The strategy that resulted from this assessment includes: the DEA and FBI forging strong working relationships with the law enforcement entities in Puerto Rico that will assist us in the identification, arrest and incarceration of the infrastructure of the foreign organized criminal groups, who ultimately control the flow of heroin and cocaine to Puerto Rico and the rest of the United States. This strategy also targets key transportation and distribution groups, who are citizens of Puerto Rico and the neighboring islands, who work to aid and abet the drug trafficking activities of the organized crime groups in Colombia. Finally, DEA will work closely with the Police Officers of Puerto Rico and the FBI to rid the neighborhoods of San Juan and other cities of those violent criminals who take away the freedoms the citizens of this country fought so hard for, not so many years ago.

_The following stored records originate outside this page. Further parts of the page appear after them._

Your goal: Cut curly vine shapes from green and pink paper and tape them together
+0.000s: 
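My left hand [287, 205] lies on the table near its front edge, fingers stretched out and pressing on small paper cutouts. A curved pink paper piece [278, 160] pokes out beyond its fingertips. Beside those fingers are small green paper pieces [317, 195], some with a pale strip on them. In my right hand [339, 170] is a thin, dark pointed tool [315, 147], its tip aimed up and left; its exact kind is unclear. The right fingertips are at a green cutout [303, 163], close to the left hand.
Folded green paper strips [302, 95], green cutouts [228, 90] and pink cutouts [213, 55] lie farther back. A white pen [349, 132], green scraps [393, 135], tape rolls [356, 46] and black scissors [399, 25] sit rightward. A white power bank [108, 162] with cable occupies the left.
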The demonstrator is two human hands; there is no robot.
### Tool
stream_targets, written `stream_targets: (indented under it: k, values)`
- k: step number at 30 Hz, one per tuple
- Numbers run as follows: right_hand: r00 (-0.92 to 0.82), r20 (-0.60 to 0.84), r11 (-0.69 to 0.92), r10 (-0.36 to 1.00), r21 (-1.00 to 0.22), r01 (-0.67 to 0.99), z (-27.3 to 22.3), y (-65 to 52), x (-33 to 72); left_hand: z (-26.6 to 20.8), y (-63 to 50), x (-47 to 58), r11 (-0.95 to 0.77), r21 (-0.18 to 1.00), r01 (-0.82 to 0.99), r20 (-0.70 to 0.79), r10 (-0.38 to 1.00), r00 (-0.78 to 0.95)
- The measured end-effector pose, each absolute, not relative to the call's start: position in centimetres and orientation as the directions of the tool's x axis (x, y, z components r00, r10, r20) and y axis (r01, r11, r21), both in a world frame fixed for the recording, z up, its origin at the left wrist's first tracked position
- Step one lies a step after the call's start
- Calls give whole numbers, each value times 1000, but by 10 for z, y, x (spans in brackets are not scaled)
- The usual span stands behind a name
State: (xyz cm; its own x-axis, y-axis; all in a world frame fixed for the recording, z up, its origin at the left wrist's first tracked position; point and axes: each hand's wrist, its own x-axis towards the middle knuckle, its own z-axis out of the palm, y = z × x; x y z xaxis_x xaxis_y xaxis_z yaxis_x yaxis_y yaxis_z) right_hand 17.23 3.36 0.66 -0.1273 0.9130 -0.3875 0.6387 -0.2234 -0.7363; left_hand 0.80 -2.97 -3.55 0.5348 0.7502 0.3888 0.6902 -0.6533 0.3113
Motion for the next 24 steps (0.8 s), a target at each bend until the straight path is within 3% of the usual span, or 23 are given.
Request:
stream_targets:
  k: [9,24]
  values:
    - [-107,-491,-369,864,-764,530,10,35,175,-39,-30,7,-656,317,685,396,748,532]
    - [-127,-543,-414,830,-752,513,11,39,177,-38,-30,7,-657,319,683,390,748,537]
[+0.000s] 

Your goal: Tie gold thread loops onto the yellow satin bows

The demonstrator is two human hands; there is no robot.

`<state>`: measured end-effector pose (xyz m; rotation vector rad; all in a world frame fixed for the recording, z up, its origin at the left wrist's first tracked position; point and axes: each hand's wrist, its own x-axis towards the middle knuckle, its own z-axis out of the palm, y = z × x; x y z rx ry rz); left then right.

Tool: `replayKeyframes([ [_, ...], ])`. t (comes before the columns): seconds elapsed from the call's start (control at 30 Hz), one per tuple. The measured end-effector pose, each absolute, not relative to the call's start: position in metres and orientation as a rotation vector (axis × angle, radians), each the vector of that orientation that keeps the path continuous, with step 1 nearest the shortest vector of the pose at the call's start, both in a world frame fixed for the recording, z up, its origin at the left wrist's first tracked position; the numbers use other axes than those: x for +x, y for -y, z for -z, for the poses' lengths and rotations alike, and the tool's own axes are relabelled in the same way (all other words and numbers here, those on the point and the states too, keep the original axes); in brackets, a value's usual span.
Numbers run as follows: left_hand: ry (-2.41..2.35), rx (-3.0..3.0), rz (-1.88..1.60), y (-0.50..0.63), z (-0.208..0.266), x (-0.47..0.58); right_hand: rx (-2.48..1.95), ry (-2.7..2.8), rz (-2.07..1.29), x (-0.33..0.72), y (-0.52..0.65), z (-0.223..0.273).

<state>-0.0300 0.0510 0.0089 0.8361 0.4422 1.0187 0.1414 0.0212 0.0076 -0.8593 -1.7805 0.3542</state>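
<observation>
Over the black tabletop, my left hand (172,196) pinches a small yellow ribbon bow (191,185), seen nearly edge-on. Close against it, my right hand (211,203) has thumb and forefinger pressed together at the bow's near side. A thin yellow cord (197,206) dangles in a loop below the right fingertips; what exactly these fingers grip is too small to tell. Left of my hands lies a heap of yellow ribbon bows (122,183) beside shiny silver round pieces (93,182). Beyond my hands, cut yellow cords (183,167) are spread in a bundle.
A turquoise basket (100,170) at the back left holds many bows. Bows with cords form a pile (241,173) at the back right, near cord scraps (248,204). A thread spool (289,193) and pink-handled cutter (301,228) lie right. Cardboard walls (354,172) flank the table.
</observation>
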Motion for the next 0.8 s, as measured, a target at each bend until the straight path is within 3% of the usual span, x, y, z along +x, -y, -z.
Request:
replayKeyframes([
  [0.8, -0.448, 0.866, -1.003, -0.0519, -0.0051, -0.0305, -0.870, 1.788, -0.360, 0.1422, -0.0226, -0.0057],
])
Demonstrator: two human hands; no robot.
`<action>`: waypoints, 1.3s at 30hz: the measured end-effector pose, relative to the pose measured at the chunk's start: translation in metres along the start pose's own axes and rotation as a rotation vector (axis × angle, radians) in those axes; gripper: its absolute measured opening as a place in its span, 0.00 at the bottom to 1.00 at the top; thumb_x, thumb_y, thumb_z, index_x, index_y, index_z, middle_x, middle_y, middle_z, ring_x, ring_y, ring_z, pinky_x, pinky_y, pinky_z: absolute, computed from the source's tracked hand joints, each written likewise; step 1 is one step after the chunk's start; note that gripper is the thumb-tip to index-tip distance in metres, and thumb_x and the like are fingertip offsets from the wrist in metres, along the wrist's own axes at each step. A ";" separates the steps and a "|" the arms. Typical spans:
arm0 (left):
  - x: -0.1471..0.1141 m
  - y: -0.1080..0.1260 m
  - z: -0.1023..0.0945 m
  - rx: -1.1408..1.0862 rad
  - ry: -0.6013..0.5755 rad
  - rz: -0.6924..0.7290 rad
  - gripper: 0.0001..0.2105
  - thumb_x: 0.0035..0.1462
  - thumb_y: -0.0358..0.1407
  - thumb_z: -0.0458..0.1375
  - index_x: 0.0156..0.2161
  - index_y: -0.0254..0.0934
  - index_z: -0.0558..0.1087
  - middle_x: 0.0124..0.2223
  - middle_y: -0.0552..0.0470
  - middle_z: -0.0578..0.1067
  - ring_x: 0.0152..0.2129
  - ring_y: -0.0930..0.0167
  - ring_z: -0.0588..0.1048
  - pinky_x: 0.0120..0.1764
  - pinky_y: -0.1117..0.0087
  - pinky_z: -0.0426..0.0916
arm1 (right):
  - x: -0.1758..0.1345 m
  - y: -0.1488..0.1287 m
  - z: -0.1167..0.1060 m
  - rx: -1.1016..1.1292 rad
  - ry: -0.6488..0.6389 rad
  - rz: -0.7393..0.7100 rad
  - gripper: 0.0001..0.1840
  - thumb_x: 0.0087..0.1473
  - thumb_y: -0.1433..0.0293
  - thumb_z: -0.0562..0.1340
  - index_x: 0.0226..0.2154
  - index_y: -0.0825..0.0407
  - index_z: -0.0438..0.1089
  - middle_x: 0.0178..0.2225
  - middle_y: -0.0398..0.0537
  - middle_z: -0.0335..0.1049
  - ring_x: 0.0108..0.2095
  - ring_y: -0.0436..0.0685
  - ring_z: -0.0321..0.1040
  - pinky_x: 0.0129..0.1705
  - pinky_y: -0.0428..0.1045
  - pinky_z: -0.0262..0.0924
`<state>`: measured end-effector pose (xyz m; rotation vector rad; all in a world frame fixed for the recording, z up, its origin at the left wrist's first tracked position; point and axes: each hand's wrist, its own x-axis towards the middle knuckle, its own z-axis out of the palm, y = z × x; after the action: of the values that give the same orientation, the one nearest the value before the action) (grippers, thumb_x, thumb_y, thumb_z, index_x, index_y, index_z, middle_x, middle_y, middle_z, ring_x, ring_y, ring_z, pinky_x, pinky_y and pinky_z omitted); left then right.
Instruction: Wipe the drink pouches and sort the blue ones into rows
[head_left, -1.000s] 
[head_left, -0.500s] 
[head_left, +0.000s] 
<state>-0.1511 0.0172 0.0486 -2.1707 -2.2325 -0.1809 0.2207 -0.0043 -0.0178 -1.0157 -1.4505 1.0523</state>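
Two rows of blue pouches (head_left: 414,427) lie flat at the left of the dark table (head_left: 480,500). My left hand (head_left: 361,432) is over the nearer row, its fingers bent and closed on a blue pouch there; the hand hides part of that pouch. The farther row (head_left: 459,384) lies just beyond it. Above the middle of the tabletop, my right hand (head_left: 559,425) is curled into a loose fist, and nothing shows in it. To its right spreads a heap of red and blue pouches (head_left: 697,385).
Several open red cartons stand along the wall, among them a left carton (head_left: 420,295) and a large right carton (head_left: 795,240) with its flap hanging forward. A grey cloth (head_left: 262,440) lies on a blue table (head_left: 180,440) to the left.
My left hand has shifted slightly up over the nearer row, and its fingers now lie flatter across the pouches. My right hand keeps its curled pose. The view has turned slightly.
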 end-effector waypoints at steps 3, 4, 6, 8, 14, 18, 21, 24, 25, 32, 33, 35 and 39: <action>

The multi-agency approach to attacking these organized trafficking groups will continue to be our strongest asset in dismantling the organized criminal syndicates that control the drug trafficking trade in Puerto Rico and the Continental United States. We must continue to target the upper echelon leaders as well as incarcerate their surrogates who bring violence to our communities, as they sell this poison to our children.
Mr. Chairman and members of the Subcommittee: I would like to thank you for your continued support in our drug law enforcement efforts and I will be happy to answer any questions that you might have on our efforts in the Caribbean.